| Problem |
Please indicate the number of lines in the listing below that include the string "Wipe"; add nothing else.

| Records provided |
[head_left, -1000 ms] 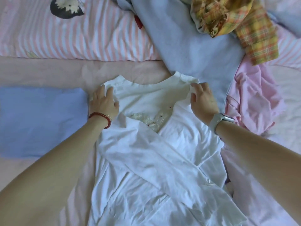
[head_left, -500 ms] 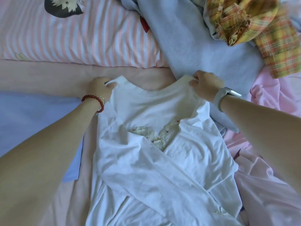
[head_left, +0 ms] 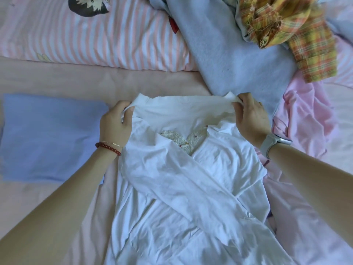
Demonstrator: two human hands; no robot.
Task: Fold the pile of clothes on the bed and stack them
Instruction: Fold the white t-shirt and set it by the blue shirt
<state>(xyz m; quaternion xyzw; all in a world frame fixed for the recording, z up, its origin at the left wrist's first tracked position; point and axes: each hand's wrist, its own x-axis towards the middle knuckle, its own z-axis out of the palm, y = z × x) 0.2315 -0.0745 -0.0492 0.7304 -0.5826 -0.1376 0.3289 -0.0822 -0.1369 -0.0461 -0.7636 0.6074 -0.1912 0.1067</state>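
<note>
A white long-sleeved shirt [head_left: 183,188] lies on the pink bed sheet [head_left: 76,79] in front of me, both sleeves crossed over its body and a lace patch showing near the collar. My left hand [head_left: 115,123] grips the shirt's left shoulder and my right hand [head_left: 250,119] grips its right shoulder. The top edge is lifted and pulled taut between them. A folded blue garment [head_left: 49,138] lies flat to the left. Unfolded clothes sit at the back right: a pale blue fleece [head_left: 229,60], a yellow plaid piece [head_left: 298,35] and a pink garment [head_left: 305,115].
A pink and white striped pillow [head_left: 91,39] with a cartoon print lies along the back left. Bare pink sheet shows between the pillow and the shirt. More pink fabric spreads under my right forearm.
Both hands went from lying flat on the shirt's shoulders to gripping them. They have lifted the top edge and stretched it straight.
</note>
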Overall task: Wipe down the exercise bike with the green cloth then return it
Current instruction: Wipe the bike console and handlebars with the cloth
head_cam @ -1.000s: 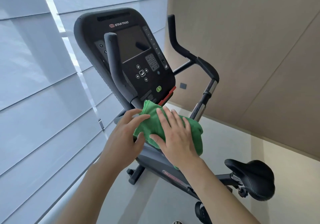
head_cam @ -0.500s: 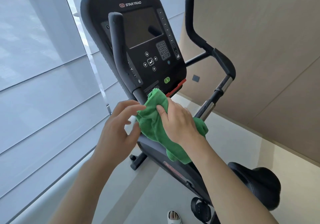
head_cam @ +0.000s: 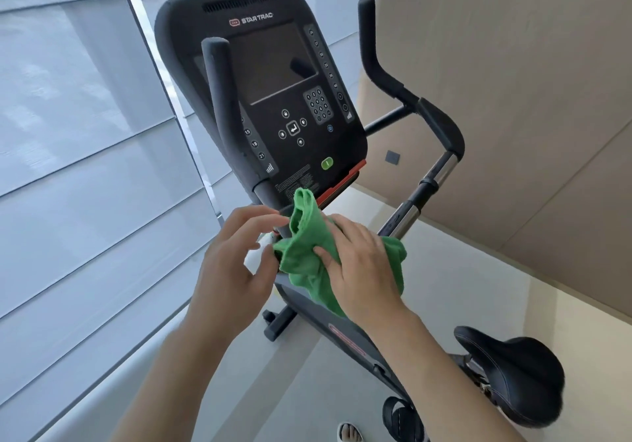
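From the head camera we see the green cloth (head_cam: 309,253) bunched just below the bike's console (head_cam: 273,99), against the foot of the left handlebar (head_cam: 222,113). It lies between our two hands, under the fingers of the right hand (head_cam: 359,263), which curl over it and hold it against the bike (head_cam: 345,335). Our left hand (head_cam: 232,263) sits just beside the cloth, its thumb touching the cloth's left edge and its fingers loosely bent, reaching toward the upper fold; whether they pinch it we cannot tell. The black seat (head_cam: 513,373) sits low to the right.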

| Expected answer |
2